18 months ago, after I had the folate mostly under control (75% of the time) and was on Lasix. I had lost 85 pounds of water, put on 50 pounds of muscle (atrophied over my entire body). Then with the Lasix I got way too dry and drinking didn't help that. I tapered it over a month and everything normalized. My dentist found 7 new cavities on a 6 month checkup and that was totally abnormal since I only had a limited number before in damaged areas (braces mostly).

Until ME is diagnosed very quickly after first onset

For a lot of people it is predictable from "non-specific" childhood symptoms that are ignored or misattributed. They start earlier and harder with folic acid in formula and added to so many foods. I'm seeing a 20+ year earlier shift and teens with early SACD symptoms. By the time "first onset" as it is currently defined occurs there is already extensive damage. A person typically doesn't notice any of the neurological symptoms until 70% of capacity is gone.

I would really love to have a raw database with a million or so folks with high resolution symptom tracking (across decades, since birth) plus labs, side effects and things like that. I'm designing one that will take all of that and find the patterns that matter. Statistics are too blunt an instrument and hides all the important information and causes dysinterpretation. Folic acid and CyCbl/HyCbl predictably cause blindness, in the researchers and practitioners. WATSON looks like it might work if given the correct information on this problem.

The misdiagnosis history and how the practitioners treat (and I don't mean medically) people are also predictable of these active vitamin deficiencies. It's All In Your Head (IAIYH) and treating patients as PITAs is quite predictable because of the neuropsychological effects. Also, at least here in Mormon Utah I have been kicked out of practices for "lying" to the doctor about being an alcoholic. After looking at my blood profile (all in normal range, but barely) in years gone by they would question me about drinking. I would start to say "About a six pack ..." and they would interrupt me in mid sentence and say "per day" and I would finish and say "No!, Per year". I couldn't tolerate alcohol so I rarely had as much as half a bottle of 3.2 beer.
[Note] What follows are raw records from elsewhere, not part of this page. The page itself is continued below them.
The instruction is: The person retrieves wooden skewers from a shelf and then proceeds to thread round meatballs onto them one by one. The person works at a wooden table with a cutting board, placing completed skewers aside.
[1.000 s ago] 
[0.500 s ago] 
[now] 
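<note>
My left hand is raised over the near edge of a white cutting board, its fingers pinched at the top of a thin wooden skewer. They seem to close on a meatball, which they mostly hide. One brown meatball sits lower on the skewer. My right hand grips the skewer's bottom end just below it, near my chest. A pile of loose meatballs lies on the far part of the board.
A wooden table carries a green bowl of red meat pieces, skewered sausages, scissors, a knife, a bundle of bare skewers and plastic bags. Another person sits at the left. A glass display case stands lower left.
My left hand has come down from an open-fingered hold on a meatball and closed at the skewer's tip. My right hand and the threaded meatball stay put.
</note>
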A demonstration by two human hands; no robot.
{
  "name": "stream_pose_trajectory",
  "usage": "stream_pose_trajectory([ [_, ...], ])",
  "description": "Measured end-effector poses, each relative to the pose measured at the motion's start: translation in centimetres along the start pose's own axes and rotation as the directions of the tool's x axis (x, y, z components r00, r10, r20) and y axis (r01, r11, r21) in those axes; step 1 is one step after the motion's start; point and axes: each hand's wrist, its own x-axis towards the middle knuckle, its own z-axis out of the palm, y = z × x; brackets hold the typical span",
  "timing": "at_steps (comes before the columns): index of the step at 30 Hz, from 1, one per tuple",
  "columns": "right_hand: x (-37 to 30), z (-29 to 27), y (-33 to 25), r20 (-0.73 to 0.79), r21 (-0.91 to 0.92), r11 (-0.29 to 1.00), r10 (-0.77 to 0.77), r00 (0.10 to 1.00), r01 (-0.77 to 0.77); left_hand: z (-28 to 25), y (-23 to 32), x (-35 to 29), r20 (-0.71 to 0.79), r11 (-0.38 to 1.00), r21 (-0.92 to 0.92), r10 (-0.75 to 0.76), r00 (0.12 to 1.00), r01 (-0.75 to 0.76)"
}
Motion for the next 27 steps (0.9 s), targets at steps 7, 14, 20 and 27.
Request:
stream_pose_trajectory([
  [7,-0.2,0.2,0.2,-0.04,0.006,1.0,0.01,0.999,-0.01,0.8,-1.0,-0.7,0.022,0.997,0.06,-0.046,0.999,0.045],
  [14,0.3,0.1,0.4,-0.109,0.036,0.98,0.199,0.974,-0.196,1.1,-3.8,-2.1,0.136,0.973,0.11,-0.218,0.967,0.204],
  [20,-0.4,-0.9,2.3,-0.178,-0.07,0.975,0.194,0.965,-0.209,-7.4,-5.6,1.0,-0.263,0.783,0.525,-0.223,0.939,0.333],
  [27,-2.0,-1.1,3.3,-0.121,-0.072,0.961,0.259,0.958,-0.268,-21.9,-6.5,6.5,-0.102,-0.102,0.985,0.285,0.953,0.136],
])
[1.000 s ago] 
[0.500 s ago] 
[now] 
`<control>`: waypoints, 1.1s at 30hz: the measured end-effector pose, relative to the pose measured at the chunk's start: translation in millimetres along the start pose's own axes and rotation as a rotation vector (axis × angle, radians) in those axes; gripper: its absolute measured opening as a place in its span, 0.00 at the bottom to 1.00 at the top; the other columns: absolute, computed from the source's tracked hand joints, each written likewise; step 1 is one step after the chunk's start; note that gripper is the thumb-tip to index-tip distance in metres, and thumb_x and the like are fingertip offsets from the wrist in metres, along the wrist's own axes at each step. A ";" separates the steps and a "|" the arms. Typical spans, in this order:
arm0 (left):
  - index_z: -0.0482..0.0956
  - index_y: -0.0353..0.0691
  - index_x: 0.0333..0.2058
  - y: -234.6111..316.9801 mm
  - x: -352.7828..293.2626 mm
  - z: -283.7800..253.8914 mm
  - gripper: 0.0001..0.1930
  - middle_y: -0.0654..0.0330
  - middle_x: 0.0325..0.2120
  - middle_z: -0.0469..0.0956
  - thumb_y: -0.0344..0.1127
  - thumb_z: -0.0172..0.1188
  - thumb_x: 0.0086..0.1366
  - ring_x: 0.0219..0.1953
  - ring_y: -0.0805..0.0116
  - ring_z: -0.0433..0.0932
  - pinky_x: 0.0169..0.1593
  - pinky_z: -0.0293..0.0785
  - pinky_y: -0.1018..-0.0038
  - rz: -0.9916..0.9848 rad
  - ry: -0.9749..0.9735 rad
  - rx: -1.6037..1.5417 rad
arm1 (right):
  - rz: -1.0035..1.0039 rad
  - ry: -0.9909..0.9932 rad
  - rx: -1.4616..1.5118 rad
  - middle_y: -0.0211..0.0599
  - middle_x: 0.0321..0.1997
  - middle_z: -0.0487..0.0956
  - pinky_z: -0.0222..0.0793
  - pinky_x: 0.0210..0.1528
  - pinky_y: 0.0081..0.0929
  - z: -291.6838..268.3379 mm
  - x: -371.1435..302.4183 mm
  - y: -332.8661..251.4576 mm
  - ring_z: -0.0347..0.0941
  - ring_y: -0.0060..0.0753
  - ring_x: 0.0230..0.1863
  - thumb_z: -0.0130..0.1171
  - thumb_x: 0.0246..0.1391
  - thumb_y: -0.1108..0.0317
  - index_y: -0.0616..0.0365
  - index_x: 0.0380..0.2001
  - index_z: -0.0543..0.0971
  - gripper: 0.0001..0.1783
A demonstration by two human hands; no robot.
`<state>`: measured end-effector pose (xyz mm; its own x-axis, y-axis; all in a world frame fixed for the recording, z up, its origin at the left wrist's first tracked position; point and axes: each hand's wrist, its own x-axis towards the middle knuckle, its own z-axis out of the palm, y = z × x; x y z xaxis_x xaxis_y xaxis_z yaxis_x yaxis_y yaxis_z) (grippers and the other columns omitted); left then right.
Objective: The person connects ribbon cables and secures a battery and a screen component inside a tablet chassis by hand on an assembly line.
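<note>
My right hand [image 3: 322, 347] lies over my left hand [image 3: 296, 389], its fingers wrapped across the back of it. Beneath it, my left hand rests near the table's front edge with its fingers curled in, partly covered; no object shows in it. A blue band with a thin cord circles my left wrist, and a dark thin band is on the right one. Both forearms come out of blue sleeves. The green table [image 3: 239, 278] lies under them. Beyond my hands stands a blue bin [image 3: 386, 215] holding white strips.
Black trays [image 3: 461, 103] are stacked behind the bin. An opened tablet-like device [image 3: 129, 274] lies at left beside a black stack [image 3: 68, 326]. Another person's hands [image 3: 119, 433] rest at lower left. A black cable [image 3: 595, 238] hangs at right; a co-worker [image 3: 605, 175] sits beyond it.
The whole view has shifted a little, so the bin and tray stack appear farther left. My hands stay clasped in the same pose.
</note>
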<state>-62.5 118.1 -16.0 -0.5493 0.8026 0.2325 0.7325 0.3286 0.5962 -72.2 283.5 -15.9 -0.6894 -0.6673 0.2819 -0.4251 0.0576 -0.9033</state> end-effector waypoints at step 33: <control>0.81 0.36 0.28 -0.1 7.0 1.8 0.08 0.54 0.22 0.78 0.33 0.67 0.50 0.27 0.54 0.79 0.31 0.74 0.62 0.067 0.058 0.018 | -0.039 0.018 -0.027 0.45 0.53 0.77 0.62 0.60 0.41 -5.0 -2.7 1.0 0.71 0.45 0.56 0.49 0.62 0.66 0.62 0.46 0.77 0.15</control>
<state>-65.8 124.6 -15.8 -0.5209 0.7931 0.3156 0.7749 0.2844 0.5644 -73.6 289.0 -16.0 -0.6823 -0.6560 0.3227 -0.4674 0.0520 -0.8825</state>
They also almost always asked "Do you have trouble with inadequate blood clotting" which I never did but they always asked. The also said at first glance "B12 deficiency" but after tests and history would say "Impossible to be b12 deficiency". I was taking CyCbl and folic acid daily. They cause no visible test abnormalities because they are most of the norming population.

On the first HMO software I consulted on, about 1978 or 79 I suggested such a database and they asked me if I was crazy. At the time hard disk space was very expensive and measured in megabytes and my design was impossible to implement due to hardware limitations. I cut way back but still implemented the data mining for predictable preventable items like neural tube defects. The problem there was that l-methylfolate wasn't available until less than 10 years ago and folic acid was only partly effective. That was obvious then, too, when looking at the database. However, pre-natal vitamins resulted since it wasn't politically correct ("insulting to imply poor diet") to point out the people that clearly needed them. With multi terabyte hard disk space on a PC (Personal Cray?) microprocessors with gigabytes of RAM it is quite doable and affordable now.

I also had pinned down than one of the problems was CyCbl and that wasn't fixable. MeCbl was about $1000/vial of 10mg available for research in France.

As insulin affects the serum to tissue transfer of potassium how does that affect you in all this?